Records to process:
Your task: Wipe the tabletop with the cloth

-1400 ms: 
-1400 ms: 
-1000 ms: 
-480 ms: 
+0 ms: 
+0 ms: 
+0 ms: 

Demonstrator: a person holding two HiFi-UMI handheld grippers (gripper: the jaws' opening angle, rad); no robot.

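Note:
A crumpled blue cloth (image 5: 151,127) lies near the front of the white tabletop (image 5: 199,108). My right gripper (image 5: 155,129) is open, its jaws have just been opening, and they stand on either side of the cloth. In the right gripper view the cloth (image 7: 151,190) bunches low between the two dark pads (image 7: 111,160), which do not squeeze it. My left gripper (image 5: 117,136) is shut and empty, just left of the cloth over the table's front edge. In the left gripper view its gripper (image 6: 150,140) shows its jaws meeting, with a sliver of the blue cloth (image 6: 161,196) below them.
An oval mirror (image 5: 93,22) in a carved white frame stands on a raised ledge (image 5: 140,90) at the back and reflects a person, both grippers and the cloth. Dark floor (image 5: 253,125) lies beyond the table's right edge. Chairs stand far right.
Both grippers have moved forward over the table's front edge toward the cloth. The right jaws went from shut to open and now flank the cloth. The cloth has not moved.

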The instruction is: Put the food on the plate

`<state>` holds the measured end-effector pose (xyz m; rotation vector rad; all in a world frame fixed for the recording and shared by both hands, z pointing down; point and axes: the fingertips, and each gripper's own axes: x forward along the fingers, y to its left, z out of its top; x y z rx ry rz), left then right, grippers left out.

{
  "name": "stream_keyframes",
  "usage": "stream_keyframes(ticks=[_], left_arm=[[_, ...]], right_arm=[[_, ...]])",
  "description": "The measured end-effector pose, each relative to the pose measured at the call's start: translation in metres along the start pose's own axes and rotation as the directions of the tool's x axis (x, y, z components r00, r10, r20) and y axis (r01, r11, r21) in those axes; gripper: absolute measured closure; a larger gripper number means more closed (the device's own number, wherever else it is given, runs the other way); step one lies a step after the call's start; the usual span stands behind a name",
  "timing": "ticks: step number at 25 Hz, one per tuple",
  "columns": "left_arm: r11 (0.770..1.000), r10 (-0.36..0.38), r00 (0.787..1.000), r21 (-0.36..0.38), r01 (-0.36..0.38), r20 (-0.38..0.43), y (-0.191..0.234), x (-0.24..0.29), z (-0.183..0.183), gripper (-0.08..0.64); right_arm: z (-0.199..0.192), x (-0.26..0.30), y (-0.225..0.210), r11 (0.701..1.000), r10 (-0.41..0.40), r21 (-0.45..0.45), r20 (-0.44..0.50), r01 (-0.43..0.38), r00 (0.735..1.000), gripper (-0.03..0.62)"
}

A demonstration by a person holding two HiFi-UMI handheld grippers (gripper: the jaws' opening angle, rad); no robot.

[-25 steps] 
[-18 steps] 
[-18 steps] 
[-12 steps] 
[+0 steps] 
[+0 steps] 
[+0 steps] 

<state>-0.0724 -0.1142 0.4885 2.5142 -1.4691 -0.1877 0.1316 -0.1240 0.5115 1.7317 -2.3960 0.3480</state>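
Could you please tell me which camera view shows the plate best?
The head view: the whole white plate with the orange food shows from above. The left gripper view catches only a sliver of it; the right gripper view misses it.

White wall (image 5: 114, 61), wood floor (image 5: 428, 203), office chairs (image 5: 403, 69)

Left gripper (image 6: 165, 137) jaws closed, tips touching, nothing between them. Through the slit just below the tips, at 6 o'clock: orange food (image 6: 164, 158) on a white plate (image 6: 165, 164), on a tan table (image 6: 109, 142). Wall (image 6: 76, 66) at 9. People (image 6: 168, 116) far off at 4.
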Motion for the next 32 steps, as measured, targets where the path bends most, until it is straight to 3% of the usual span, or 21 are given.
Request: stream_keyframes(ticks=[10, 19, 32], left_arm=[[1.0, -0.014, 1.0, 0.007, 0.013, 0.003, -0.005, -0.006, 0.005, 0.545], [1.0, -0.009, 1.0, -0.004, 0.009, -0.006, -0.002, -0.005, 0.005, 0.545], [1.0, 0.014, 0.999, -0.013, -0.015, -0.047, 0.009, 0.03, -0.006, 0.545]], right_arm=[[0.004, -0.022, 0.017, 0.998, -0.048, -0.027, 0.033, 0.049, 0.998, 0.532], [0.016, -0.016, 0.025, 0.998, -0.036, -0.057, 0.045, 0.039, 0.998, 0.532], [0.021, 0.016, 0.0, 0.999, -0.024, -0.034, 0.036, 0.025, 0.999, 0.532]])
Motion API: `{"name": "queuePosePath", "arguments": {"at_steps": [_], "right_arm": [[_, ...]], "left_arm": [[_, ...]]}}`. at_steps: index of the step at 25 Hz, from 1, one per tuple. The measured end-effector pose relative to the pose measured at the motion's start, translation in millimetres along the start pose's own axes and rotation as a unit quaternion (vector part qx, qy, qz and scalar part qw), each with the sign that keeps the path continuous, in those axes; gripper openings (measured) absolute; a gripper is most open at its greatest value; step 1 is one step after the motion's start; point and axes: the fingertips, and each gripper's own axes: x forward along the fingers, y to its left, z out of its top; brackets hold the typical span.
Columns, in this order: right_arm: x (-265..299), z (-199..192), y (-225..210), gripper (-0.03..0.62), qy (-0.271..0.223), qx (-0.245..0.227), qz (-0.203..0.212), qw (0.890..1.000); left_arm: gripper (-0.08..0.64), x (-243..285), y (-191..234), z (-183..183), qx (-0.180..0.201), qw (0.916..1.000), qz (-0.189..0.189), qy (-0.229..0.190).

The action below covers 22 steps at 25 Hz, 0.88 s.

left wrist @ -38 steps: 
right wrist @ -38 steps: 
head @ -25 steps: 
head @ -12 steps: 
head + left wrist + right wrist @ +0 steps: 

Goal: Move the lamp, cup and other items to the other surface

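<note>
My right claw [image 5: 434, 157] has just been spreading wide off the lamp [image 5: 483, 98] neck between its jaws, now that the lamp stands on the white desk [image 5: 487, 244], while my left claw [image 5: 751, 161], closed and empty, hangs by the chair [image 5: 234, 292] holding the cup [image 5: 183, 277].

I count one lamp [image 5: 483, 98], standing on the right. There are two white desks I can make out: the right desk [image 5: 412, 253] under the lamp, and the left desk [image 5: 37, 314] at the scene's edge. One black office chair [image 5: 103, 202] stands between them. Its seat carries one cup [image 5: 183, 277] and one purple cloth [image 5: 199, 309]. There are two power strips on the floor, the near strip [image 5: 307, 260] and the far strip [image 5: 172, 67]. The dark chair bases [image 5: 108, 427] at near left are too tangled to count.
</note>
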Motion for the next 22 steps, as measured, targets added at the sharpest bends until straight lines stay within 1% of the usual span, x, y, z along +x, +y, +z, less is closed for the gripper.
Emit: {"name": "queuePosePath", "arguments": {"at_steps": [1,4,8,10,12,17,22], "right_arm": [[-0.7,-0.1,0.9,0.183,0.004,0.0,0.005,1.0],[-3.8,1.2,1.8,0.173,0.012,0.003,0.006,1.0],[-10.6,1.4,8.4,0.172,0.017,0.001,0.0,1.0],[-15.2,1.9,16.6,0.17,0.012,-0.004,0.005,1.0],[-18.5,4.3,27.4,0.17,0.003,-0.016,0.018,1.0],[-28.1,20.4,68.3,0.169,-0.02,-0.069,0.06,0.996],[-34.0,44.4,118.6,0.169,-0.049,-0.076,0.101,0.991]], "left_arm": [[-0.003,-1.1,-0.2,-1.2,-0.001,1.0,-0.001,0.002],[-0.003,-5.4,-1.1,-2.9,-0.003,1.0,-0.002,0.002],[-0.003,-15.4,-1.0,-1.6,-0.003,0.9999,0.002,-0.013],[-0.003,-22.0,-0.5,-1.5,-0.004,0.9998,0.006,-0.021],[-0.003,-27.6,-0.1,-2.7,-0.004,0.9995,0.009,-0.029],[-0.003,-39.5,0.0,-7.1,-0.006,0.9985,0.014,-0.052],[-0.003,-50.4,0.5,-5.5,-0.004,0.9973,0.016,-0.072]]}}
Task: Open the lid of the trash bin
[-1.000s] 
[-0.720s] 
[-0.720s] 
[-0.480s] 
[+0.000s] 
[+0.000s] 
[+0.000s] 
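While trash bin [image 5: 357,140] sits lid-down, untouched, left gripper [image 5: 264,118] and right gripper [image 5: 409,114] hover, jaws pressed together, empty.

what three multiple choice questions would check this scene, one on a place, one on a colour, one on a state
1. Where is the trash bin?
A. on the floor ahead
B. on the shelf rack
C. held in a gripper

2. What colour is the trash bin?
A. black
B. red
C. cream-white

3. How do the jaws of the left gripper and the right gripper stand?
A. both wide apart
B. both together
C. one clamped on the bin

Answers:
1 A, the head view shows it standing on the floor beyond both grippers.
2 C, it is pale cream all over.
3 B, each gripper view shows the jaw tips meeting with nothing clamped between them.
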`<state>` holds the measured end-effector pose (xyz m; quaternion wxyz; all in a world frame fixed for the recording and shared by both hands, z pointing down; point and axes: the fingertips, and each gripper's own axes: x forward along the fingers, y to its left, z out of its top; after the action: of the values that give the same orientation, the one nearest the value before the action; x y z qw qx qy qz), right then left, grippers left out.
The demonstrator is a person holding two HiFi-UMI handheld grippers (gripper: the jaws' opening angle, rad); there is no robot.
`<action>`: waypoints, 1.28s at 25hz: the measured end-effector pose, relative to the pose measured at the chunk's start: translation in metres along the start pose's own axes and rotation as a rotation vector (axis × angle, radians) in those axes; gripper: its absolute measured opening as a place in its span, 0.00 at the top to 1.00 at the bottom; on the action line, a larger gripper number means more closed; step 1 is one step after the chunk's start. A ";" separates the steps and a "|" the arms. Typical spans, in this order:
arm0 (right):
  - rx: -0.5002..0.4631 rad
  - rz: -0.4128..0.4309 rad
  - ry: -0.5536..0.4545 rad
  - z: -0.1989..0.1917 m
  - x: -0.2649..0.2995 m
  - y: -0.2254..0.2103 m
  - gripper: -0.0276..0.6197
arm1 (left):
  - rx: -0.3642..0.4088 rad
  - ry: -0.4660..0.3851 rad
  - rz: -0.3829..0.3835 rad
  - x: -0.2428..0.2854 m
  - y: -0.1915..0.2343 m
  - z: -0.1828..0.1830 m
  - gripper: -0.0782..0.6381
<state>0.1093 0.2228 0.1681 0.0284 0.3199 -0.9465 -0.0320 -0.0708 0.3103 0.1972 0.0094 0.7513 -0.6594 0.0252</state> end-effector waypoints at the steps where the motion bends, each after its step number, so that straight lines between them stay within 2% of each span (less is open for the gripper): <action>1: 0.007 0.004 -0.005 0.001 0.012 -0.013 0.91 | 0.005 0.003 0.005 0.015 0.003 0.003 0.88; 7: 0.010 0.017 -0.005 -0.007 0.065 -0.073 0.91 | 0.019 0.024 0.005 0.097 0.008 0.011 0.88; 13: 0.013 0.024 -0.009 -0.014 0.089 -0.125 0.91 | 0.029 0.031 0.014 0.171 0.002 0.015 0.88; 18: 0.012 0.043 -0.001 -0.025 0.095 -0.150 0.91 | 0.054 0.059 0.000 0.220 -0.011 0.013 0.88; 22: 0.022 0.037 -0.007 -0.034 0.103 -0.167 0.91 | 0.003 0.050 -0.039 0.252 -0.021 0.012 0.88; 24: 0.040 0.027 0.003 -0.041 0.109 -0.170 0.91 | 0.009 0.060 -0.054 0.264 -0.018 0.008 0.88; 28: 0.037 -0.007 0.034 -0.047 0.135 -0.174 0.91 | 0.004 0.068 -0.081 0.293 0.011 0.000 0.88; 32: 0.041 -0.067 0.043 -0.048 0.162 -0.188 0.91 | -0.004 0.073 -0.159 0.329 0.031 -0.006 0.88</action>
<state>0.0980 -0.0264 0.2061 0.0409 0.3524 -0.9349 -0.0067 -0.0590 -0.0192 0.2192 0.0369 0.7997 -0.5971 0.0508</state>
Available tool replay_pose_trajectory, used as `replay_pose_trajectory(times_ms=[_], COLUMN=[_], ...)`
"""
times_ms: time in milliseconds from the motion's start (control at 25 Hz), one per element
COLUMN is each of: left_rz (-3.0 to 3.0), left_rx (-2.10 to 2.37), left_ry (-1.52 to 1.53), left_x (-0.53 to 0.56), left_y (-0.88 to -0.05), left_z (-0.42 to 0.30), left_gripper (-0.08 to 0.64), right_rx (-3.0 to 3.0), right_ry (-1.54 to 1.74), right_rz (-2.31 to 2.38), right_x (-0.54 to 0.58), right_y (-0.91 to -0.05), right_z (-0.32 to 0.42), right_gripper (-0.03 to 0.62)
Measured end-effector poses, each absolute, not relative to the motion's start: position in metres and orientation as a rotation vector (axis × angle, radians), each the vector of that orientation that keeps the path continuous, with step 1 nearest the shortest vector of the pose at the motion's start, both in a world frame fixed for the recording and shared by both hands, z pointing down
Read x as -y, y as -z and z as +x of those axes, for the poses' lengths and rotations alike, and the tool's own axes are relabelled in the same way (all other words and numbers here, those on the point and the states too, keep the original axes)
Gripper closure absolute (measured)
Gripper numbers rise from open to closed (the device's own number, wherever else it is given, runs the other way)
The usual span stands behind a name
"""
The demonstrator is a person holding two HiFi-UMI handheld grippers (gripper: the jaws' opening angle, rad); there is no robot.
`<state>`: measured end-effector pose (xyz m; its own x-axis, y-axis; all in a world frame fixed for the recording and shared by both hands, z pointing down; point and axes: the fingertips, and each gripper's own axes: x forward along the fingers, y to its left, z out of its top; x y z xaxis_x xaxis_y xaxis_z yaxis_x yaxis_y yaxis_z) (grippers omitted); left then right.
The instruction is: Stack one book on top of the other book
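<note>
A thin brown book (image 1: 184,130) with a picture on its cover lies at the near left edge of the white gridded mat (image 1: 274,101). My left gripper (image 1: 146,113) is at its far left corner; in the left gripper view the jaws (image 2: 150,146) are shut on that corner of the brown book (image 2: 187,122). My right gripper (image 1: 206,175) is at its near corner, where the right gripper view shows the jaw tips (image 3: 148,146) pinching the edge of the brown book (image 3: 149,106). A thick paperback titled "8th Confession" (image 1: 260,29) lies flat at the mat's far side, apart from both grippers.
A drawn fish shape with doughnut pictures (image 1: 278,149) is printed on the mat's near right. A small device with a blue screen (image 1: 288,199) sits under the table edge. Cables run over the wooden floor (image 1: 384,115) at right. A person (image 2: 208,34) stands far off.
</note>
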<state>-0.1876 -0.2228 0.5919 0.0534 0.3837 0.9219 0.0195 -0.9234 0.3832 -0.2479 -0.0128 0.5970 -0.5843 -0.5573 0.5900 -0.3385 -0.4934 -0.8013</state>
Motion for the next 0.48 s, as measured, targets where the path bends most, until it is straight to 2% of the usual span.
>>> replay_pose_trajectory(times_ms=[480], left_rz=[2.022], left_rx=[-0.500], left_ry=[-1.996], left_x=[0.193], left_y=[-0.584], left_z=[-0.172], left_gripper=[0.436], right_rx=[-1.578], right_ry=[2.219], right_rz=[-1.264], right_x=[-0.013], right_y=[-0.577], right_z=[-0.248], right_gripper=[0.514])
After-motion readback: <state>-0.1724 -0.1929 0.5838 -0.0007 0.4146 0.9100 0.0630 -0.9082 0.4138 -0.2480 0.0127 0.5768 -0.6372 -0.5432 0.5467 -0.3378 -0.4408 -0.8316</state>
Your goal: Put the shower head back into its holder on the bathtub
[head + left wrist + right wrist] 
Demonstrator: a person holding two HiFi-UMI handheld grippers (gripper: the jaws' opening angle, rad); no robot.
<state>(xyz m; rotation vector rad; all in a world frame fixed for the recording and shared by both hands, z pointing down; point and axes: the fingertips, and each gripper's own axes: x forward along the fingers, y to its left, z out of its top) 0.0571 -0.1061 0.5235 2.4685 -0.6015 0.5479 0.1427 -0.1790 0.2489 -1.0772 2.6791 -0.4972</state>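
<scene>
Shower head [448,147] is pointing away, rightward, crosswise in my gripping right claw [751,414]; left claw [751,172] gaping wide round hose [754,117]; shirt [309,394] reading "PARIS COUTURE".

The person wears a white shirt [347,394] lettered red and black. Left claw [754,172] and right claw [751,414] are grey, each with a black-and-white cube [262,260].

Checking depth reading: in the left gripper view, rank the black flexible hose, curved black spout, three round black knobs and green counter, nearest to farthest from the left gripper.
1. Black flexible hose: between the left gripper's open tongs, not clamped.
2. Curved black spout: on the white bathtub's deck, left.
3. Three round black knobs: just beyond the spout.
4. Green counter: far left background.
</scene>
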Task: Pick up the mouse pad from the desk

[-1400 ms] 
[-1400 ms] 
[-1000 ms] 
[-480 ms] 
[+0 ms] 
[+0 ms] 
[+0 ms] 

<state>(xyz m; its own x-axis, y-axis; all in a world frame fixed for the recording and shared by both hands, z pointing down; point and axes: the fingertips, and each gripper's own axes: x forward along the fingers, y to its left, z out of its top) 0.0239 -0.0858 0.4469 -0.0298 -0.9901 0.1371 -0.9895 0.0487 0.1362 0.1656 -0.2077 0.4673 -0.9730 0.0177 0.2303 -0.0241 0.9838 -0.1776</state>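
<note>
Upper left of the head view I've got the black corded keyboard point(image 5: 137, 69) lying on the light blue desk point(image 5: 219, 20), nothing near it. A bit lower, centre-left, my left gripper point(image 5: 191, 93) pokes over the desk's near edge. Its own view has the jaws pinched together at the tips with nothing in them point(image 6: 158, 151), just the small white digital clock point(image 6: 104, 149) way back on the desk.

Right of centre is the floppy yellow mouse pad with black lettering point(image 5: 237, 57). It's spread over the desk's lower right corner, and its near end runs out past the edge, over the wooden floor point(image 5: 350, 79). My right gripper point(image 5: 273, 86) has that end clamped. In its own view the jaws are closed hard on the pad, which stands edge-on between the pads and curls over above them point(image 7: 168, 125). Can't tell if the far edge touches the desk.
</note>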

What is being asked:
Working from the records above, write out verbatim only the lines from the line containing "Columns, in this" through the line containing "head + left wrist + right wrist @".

Result of the task:
Columns, in this order: right_arm: x (-265..299), z (-199..192), y (-225..210), gripper (-0.03..0.62), qy (-0.271..0.223), qx (-0.245..0.227), qz (-0.203..0.212), qw (0.890..1.000); left_arm: gripper (-0.08..0.64), x (-243..285), y (-191..234), z (-183..183), qx (-0.180..0.201), qw (0.916..1.000), qz (-0.189..0.189), qy (-0.229..0.190).

The action below covers 22 steps at 25 Hz, 0.88 s.

left wrist @ -38 steps: 
right wrist @ -38 steps: 
head @ -25 steps: 
head @ -12 steps: 
head + left wrist + right wrist @ +0 steps: 

The exercise ends with this answer.